- Born: Henrietta Weiss March 22, 1916 New Haven, Connecticut, United States
- Died: December 10, 2007 (aged 91) New York City, New York, United States
- Occupation: Ethnomusicologist

= Henrietta Yurchenco =

Henrietta Yurchenco (born Henrietta Weiss; March 22, 1916 – December 10, 2007) was an American ethnomusicologist, folklorist, radio producer, and radio host. She worked to save traditional music by recording in Guatemala, Mexico, the United States, and Morocco.

== Biography and career ==
She was born Henrietta Weiss in New Haven, Connecticut, March 22, 1916.

Yurchenco studied piano at Yale University in the School of Music. She recorded traditional music in Guatemala, Mexico, the United States, and Morocco. She also worked at WNYC radio station and taught at the City College of New York.

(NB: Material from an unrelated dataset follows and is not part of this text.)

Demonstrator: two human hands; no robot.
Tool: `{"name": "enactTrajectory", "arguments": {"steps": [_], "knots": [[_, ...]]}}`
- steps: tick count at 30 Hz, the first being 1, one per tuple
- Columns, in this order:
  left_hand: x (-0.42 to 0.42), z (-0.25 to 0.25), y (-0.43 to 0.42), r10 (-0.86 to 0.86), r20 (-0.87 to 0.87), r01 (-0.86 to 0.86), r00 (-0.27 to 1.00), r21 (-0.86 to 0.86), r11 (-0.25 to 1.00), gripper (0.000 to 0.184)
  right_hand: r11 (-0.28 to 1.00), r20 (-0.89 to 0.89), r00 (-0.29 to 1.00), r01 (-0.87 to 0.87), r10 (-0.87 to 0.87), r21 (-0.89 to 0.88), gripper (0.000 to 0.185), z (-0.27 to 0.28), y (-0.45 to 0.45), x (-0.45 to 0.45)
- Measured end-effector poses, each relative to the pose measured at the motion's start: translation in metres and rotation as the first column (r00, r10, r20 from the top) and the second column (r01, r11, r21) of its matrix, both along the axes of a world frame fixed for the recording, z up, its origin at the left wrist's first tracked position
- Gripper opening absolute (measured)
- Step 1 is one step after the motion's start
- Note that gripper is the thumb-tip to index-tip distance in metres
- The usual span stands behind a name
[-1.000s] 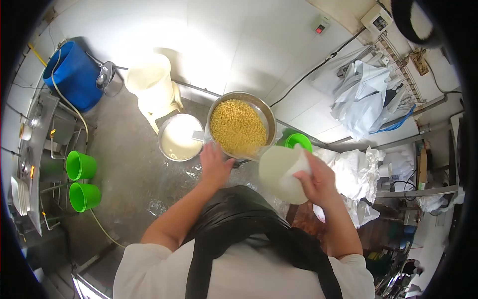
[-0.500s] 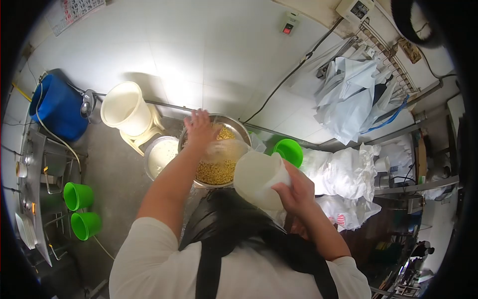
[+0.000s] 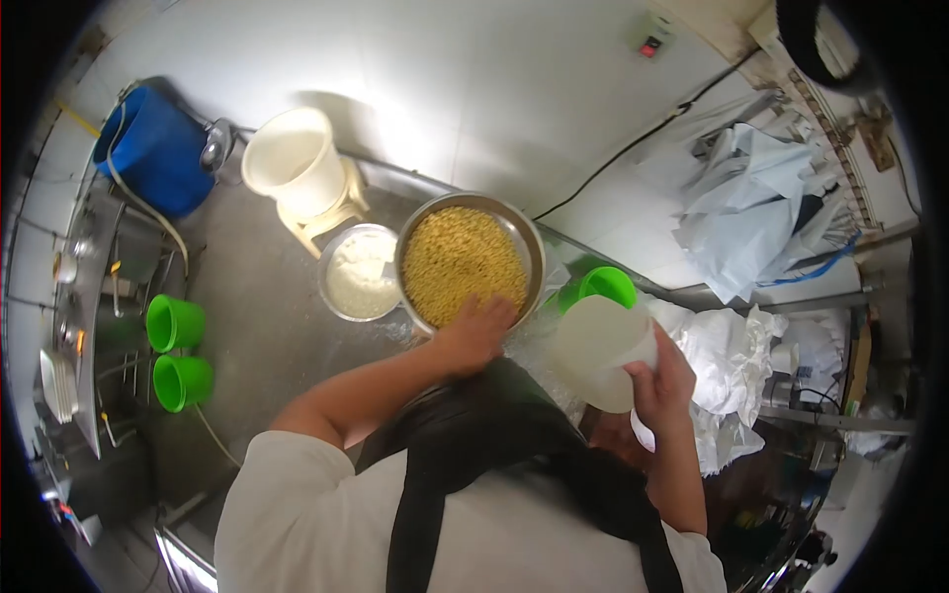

She knew Alan Lomax and Pete Seeger. She hosted Woody Guthrie on her WNYC radio show, Adventures in Music, in 1940.

She lived in New York City, New York, and died there on December 10, 2007, from lung failure, at the age of 91.

== Personal life ==
She had been married the Argentine-born painter Basil Yurchenco. The couple divorced in 1955.

==Books==
- Yurchenco, Henrietta (2002). Around the World in 80 Years: A Memoir--A Musical Odyssey by Henrietta Yurchenco. Point Richmond, California: MRI Press.
- Yurchenco, Henrietta, assisted by Marjorie Guthrie. A Mighty Hard Road: The Woody Guthrie Story. Introduction by Arlo Guthrie.
- Yurchenco, Henrietta. In Their Own Voices: Women in the Judeo-Hispanic Song and Story.
- Yurchenco, Henrietta. A Russian Song Book.
- Yurchenco, Henrietta. Hablamos!
- Yurchenco, Henrietta. In Their Own Voices. (About the music of Sephardic Jewish women in Morocco, as well as numerous articles on folk music and figures, including Dylan, Bessie Smith, and Aunt Molly Jackson; as yet unpublished.)

Yurchenco was interviewed by Mickey Hart of the Grateful Dead and is featured in his book Songcatchers, published by National Geographic.

==Films==
- 1996 - Henrietta Yurchenco: testimonio de vida. Directed by José Luis Sagredo.
- 2004 - Lomax the Songhunter. Directed by Rogier Kappers.
- 2005 - This Machine Kills Fascists. Directed by Stephen Gammond.